Cerchi un podcast e ti imbatti nella pubblicità di oppioidi o farmaci soggetti a ricerca medica, in vendita sul mercato nero.
Dove?
Probabilmente dappertutto e, anche, su Spotify.
La sigla e ne parliamo.
Non sono certo che la notizia sia una notizia o, meglio, che sia una notizia che dovrebbe sorprendere.
Il crimine online segue gli utenti e scommette, non da oggi, sull’incrociare le rotte più battute per promuovere i propri affari.
È quello che raccontano centinaia di storie degli ultimi anni alle quali, in questi giorni, se ne aggiunge un’altra.
Quella di Spotify, la più popolare piattaforma di musica e podcast al mondo che, negli ultimi mesi, sembrerebbe essere diventata canale di promozione di ogni genere di farmaco e droga.
Nelle scorse settimane, infatti, prima Business Insider e poi CNN hanno raccontato che centinaia di podcast generati grazie all’intelligenza artificiale sono stati caricati sulle colonne di Spotify con l’obiettivo di promuovere link a mercati neri online di droghe, farmaci e affini.
E secondo CNN tutto sarebbe accaduto senza che Spotify se ne accorgesse o, almeno, se ne accorgessero i filtri artificialmente intelligenti della piattaforma.
Naturalmente, ricevute le segnalazioni, Spotify è corsa ai ripari ed ha cominciato a rimuovere i podcast incriminati.
Nessuno sa quale sia stato il loro successo di pubblico.
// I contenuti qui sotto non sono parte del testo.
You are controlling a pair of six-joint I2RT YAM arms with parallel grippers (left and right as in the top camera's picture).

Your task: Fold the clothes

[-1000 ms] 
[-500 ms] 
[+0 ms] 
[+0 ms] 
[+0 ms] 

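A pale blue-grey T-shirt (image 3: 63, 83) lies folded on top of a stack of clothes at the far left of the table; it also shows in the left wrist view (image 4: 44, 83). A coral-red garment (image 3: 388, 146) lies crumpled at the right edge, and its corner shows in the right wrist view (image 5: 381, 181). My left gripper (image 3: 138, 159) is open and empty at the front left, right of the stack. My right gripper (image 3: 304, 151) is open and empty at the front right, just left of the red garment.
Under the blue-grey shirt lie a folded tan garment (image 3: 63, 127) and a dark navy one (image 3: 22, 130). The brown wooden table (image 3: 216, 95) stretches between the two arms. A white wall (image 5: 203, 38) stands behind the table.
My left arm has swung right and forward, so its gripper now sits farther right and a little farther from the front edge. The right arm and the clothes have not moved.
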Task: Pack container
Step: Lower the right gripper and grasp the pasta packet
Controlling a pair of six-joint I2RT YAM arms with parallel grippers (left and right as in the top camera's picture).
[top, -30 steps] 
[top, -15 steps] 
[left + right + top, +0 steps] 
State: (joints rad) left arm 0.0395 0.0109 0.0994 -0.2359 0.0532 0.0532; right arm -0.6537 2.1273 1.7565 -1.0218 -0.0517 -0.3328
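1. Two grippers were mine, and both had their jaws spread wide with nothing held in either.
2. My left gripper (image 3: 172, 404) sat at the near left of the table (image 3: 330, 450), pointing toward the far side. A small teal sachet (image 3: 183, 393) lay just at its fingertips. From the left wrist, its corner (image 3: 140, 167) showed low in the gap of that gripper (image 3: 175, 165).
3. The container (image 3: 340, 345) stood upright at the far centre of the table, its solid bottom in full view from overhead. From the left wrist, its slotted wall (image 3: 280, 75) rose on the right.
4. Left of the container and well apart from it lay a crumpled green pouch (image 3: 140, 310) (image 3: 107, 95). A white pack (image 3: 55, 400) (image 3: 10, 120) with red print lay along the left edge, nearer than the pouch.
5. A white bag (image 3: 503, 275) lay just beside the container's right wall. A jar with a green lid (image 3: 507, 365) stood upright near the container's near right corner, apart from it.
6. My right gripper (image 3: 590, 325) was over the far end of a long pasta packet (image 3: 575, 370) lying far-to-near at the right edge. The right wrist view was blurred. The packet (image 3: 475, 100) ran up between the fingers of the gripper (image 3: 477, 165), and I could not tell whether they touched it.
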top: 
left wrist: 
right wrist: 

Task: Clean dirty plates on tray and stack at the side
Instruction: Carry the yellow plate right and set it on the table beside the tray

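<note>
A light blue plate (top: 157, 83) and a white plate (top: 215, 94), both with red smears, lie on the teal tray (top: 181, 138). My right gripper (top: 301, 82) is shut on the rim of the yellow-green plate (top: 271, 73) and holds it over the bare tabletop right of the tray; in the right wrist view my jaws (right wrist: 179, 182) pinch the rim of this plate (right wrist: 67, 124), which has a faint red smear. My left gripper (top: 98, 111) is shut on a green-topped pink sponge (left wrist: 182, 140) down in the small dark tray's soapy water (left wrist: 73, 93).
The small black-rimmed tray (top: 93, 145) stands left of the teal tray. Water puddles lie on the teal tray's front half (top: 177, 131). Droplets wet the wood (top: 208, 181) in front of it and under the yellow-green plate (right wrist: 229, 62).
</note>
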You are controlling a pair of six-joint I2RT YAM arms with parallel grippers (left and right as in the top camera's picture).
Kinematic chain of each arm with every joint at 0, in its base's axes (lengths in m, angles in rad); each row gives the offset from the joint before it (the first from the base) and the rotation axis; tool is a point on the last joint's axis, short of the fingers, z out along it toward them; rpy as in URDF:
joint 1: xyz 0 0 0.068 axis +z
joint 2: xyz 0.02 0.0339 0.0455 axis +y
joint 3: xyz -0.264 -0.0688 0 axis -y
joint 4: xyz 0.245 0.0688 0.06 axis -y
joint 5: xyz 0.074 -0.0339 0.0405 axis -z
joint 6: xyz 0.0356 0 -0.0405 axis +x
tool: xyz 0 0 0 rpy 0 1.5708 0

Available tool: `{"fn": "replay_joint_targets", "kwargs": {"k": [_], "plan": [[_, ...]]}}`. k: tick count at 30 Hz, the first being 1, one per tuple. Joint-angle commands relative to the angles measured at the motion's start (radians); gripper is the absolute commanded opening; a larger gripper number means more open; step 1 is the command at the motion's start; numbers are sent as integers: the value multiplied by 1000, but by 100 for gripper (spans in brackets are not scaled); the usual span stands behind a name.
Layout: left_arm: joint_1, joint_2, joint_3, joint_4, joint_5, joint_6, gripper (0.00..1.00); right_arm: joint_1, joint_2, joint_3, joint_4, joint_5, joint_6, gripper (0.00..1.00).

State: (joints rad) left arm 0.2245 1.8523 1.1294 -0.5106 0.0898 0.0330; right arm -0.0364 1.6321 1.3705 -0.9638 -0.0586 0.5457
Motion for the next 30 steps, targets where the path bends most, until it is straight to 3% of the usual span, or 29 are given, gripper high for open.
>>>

Nessun dubbio, però, sul fatto che siano stati accessibili anche ai più giovani e nessun dubbio che quello che è accaduto nelle ultime settimane potrebbe accadere ancora.
E, verosimilmente, non solo sulle pagine di Spotify.
Il punto di partenza è semplice: ormai generare artificialmente podcast falsi privi di qualsiasi reale contenuto e strumentali solo alla promozione della vendita, su mercati neri, di ogni genere di prodotto è diventato un gioco da ragazzi.
E pubblicare questi contenuti su piattaforme come Spotify anche in forma anonima o quasi anonima è altrettanto facile.
Una tentazione irresistibile per gli spacciatori di droghe e farmaci che, infatti, non le resistono.
E succede così che, persino, il più grande marketplace di podcast al mondo rischi di diventare il veicolo di promozione di prodotti che, ogni anno, mietono migliaia di vittime, una specie di piazza digitale di spaccio.
Non c’è nessuna ragione, naturalmente, per criminalizzare Spotify ma, certo, che c’è poco da stare tranquilli se non possiamo più lasciare soli i nostri figli neppure in una piattaforma di musica e podcast.
Ma tant’è e, in questi casi, sapere è meglio di non sapere e invitare alla prudenza è meglio che non farlo.
Buona giornata e, naturalmente, good morning privacy!